** INFORMATION SUPPLIED follows **

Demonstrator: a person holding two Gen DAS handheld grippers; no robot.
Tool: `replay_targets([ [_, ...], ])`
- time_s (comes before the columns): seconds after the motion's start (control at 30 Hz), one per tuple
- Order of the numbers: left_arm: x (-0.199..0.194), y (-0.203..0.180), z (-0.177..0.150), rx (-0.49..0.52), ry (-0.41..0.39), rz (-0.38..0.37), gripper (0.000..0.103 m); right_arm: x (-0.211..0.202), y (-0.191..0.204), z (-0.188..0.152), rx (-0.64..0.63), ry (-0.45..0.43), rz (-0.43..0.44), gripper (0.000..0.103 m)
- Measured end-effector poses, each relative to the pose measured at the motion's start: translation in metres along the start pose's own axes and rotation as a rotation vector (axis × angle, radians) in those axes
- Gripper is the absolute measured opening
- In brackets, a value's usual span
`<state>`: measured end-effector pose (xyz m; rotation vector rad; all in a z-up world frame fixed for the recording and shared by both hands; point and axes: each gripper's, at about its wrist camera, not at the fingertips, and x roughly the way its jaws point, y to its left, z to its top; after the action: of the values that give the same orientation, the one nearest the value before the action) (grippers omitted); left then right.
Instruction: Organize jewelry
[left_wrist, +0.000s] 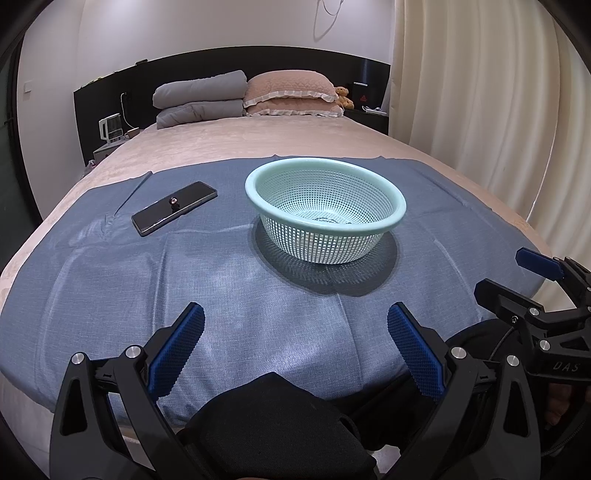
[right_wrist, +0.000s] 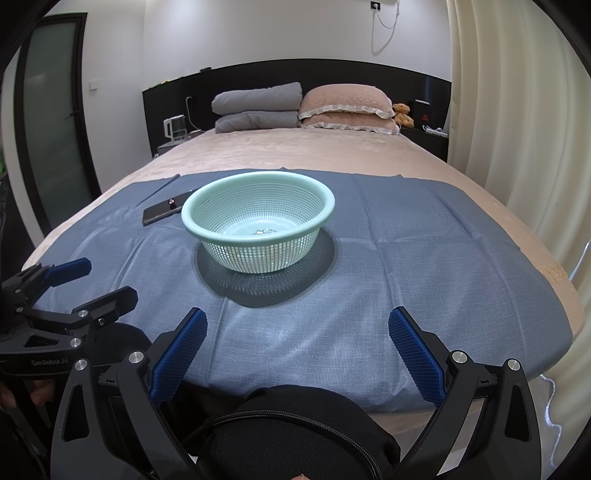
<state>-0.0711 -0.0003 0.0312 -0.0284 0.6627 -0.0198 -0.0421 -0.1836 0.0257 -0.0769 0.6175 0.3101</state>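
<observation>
On the bed's blue cloth (left_wrist: 258, 314), I hold both grippers low at the near edge, left gripper (left_wrist: 295, 345) and right gripper (right_wrist: 297, 347) with fingers spread, empty. A ring (left_wrist: 173, 201) rests on the phone (left_wrist: 173, 207) left of the basket (left_wrist: 325, 210), where small pieces already lie; I'd fetch it next.

Pillows (left_wrist: 291, 94), teddy bear (left_wrist: 344, 96), kettle (left_wrist: 110, 127).

Near edge of blue cloth (right_wrist: 406, 288) clear, wide room. Basket (right_wrist: 258, 229) blocks centre; phone (left_wrist: 174, 207) w/ ring (left_wrist: 172, 200) occupies far left corner.
</observation>
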Motion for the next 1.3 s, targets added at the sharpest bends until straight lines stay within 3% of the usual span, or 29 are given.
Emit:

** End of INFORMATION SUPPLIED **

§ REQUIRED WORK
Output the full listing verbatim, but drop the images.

§ RESPONSE AREA
Demonstrator: a person holding two Gen DAS handheld grippers; no robot.
Tool: `replay_targets([ [_, ...], ])`
- time_s (comes before the columns): seconds after the motion's start (control at 30 Hz), one per tuple
- Order of the numbers: left_arm: x (-0.199..0.194), y (-0.203..0.180), z (-0.177..0.150), rx (-0.49..0.52), ry (-0.41..0.39), rz (-0.38..0.37), gripper (0.000..0.103 m); right_arm: x (-0.211..0.202), y (-0.191..0.204), z (-0.188..0.152), rx (-0.64..0.63), ry (-0.45..0.43), rz (-0.43..0.44), gripper (0.000..0.103 m)
- Measured end-effector poses, each relative to the pose measured at the motion's start: translation in metres along the start pose's own axes and rotation as a rotation vector (axis × angle, radians) in those axes
- Gripper is the absolute measured opening
- In brackets, a value's usual span
`<state>`: measured end-effector pose (xyz m; rotation vector rad; all in a z-up world frame fixed for the recording and shared by both hands; point and axes: each gripper's, at about its wrist camera, not at the fingertips, and x roughly the way its jaws point, y to its left, z to its top; after the action: of the values that give the same orientation, the one nearest the value before the action) (grippers omitted); left then right.
Instruction: Organize jewelry
[left_wrist, +0.000s] 
[right_wrist, +0.000s] 
<state>-0.0711 -0.0003 0.0312 -0.0284 0.6627 -0.0198 -0.0421 -0.1836 0.0257 -0.0769 0.6175 0.3101</state>
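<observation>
On the bed's blue cloth (left_wrist: 258, 314), I hold both grippers low at the near edge, left gripper (left_wrist: 295, 345) and right gripper (right_wrist: 297, 347) with fingers spread, empty. A ring (left_wrist: 173, 201) rests on the phone (left_wrist: 173, 207) left of the basket (left_wrist: 325, 210), where small pieces already lie; I'd fetch it next.

Pillows (left_wrist: 291, 94), teddy bear (left_wrist: 344, 96), kettle (left_wrist: 110, 127).

Near edge of blue cloth (right_wrist: 406, 288) clear, wide room. Basket (right_wrist: 258, 229) blocks centre; phone (left_wrist: 174, 207) w/ ring (left_wrist: 172, 200) occupies far left corner.
</observation>
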Motion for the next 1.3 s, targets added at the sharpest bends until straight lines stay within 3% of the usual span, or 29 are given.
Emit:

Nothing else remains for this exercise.